Biashara Afrika 2026 : Faure Gnassingbé appelle à une intégration économique africaine tournée vers les résultats

Lomé accueille depuis ce 18 mai 2026 la troisième édition du forum Biashara Africa, un rendez-vous continental consacré au commerce, à l’investissement et aux partenariats économiques africains.
À l’ouverture des travaux, le Président du Conseil, Faure Essozimna Gnassingbé, a livré un discours axé sur les enjeux de la Zone de libre-échange continentale africaine (ZLECAf) et sur la nécessité pour l’Afrique de transformer les ambitions politiques en résultats économiques concrets.
Devant plusieurs dirigeants africains, ministres, investisseurs et représentants du secteur privé, le dirigeant togolais a estimé que « le temps de la vision doit maintenant devenir celui des résultats ».
Hommage à Issoufou Mahamadou et appel à l’opérationnalisation de la ZLECAf
Dans son intervention, Faure Gnassingbé a rendu hommage à Issoufou Mahamadou, champion de la ZLECAf, pour son engagement dans la promotion de l’intégration économique africaine.
Le Président du Conseil a rappelé que les accords et les textes ne suffisent plus et que l’intégration africaine doit désormais se matérialiser à travers des infrastructures efficaces, des corridors logistiques performants, des systèmes de paiement modernes et des échanges facilités entre les entreprises africaines.
Il a notamment dénoncé la persistance des barrières non tarifaires, les lenteurs aux frontières ainsi que les coûts logistiques élevés qui freinent encore le commerce intra-africain.
« Biashara Afrika doit être une plateforme de solutions »
Pour le chef du gouvernement togolais, le forum Biashara Afrika ne doit pas être un simple cadre de discussions.
« Cet événement doit être une plateforme de solutions, une plateforme de partenariats et une plateforme d’opérationnalisation de l’intégration africaine », a-t-il déclaré.
Le dirigeant togolais a également insisté sur le rôle stratégique de la ZLECAf dans un contexte mondial marqué par les tensions géopolitiques, le protectionnisme croissant et la reconfiguration des chaînes d’approvisionnement internationales.
Une Afrique plus souveraine économiquement
Selon Faure Gnassingbé, aucune économie africaine ne peut aujourd’hui défendre seule ses intérêts dans un monde de plus en plus fragmenté.
Il estime ainsi que la ZLECAf représente bien plus qu’un simple accord commercial, mais un véritable instrument de souveraineté économique continentale.
L’objectif, selon lui, est de permettre à l’Afrique de produire davantage localement, de renforcer ses capacités industrielles et d’améliorer son pouvoir de négociation dans l’économie mondiale.
Le plaidoyer pour de grands groupes africains
Le Président du Conseil a également insisté sur la nécessité pour le continent de développer de véritables chaînes de valeur régionales et de faire émerger un secteur privé africain plus puissant.

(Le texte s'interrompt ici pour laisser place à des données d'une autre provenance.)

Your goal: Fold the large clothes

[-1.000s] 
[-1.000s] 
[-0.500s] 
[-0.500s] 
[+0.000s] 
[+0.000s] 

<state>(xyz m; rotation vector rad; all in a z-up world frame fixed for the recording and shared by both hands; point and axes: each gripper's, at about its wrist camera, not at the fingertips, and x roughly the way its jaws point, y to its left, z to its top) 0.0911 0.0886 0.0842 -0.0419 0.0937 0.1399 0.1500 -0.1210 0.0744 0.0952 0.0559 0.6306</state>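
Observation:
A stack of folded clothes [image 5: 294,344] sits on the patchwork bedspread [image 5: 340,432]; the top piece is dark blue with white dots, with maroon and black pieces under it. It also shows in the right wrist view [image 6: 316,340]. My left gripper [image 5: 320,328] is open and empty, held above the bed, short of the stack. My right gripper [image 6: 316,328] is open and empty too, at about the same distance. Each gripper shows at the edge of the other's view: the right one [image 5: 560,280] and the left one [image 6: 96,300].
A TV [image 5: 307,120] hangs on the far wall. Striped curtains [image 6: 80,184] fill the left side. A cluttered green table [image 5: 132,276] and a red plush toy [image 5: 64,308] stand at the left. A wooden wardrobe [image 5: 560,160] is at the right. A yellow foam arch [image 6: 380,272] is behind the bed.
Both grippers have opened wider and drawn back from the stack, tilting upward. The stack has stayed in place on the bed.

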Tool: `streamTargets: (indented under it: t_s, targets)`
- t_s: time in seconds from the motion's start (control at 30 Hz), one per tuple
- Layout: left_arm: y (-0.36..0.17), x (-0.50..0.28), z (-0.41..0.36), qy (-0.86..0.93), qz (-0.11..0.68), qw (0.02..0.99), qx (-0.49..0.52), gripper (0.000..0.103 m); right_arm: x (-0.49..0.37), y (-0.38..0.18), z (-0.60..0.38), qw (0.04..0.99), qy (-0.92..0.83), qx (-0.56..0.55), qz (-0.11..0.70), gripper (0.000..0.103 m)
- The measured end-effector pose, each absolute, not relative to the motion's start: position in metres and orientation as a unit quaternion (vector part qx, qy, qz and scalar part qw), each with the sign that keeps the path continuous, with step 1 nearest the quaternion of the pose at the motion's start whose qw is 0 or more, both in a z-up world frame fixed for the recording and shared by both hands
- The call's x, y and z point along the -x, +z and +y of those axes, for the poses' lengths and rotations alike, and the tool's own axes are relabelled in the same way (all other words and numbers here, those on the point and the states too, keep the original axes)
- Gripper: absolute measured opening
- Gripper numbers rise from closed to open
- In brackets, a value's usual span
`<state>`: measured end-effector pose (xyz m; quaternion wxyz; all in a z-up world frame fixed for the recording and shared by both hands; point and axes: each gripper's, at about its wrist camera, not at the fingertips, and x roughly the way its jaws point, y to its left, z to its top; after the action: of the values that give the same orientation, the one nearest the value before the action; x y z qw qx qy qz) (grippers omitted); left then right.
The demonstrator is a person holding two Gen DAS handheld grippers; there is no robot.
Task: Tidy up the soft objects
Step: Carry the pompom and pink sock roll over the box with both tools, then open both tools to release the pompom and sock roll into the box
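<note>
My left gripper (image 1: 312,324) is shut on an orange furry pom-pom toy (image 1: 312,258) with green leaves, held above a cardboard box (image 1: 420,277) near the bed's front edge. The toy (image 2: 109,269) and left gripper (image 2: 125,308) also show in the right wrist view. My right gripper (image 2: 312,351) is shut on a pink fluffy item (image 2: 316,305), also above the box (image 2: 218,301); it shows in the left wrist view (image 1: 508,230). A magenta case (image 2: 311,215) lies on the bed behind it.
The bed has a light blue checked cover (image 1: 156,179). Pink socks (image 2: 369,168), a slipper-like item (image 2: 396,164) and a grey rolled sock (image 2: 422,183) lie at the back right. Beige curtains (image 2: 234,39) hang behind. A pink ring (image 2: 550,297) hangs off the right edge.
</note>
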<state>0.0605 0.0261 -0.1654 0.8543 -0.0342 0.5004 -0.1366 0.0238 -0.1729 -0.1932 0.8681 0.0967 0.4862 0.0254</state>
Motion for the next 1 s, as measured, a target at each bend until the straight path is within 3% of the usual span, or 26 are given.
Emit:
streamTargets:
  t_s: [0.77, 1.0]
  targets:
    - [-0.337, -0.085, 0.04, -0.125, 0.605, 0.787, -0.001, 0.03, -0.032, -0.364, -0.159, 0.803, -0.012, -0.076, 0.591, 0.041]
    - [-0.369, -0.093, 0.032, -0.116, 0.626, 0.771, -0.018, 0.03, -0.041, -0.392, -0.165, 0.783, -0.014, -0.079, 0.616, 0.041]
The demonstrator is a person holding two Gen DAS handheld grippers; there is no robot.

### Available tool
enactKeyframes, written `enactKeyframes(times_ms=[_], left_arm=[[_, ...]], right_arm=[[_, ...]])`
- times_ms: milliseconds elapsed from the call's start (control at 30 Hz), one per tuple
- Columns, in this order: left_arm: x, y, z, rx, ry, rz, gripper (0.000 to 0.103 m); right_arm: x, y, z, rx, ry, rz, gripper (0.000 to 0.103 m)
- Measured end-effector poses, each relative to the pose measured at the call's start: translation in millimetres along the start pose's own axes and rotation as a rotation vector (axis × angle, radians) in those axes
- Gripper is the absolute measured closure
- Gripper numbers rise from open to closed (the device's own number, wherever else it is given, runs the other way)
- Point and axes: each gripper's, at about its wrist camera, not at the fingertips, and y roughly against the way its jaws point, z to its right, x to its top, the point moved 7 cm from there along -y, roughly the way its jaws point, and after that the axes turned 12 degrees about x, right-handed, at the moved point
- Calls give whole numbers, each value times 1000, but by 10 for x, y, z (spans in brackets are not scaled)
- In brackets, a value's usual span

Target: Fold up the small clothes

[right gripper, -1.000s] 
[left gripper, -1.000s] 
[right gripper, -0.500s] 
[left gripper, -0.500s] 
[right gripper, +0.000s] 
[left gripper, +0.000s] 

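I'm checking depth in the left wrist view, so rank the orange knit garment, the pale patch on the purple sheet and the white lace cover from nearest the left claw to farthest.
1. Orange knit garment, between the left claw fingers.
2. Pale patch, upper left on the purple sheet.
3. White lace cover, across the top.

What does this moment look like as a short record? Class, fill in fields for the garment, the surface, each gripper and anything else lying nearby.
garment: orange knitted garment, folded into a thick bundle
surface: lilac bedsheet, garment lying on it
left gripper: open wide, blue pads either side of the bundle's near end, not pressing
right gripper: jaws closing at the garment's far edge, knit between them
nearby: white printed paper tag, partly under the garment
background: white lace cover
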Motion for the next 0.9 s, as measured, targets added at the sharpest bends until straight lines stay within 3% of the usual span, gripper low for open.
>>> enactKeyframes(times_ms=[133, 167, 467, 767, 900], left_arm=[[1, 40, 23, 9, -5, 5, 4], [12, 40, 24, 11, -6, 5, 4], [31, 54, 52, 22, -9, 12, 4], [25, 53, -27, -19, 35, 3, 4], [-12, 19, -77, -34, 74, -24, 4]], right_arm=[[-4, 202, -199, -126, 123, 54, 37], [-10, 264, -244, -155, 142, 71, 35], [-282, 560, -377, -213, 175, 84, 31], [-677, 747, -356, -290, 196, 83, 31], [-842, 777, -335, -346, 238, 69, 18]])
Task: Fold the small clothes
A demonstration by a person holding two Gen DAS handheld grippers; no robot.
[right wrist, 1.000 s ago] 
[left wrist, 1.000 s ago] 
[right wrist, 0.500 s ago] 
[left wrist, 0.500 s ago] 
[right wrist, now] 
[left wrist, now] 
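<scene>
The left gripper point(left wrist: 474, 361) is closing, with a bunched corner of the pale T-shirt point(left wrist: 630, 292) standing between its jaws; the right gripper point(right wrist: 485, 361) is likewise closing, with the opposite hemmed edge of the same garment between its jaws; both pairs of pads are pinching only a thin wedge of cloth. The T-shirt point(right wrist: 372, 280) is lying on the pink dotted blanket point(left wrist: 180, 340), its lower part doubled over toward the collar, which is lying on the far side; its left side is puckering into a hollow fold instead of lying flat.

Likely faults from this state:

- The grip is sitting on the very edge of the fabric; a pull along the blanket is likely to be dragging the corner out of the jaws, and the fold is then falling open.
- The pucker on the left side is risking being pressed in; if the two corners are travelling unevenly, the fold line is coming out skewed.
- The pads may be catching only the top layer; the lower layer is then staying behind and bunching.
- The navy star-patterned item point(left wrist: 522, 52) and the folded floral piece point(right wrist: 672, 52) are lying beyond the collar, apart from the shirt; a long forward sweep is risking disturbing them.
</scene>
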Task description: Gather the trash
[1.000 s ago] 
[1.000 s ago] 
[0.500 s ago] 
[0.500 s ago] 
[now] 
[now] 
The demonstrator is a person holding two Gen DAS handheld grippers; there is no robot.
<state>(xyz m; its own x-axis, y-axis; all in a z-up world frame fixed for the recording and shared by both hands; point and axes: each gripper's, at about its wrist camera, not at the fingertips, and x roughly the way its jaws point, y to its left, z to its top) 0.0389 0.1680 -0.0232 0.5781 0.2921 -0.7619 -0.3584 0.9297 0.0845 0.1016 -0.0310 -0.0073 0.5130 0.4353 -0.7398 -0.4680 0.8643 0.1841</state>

Malgré les importantes ressources naturelles et humaines du continent, Faure Gnassingbé a regretté que l’Afrique continue d’exporter principalement des matières premières brutes tout en important des produits transformés à forte valeur ajoutée.
Pour lui, la ZLECAf doit permettre de dépasser les limites des marchés nationaux fragmentés afin de bâtir des industries africaines compétitives.
Il a notamment plaidé pour l’émergence d’entreprises africaines à capitaux africains capables d’opérer à l’échelle continentale.
La jeunesse et les PME au cœur de l’intégration africaine
Dans la dernière partie de son allocution, Faure Gnassingbé a mis l’accent sur la jeunesse, les femmes entrepreneures et les PME africaines.
Il a estimé que l’intégration africaine ne pourra être durable que si elle profite concrètement aux populations africaines, notamment à travers l’emploi, l’entrepreneuriat et l’accès aux marchés régionaux.
« L’intégration africaine ne pourra réussir si elle reste perçue comme un projet réservé aux grandes entreprises ou aux institutions », a-t-il affirmé.
Le Togo réaffirme son engagement continental
En conclusion, Faure Essozimna Gnassingbé a réaffirmé l’engagement du Togo en faveur de l’intégration africaine.
Grâce à sa position géographique, ses infrastructures logistiques et sa vocation de connectivité régionale, le pays entend jouer un rôle actif dans la construction du futur marché africain.
Le dirigeant togolais a enfin exprimé le souhait que cette édition de Biashara Africa permette de faire émerger de nouveaux partenariats et une nouvelle dynamique économique pour le continent africain.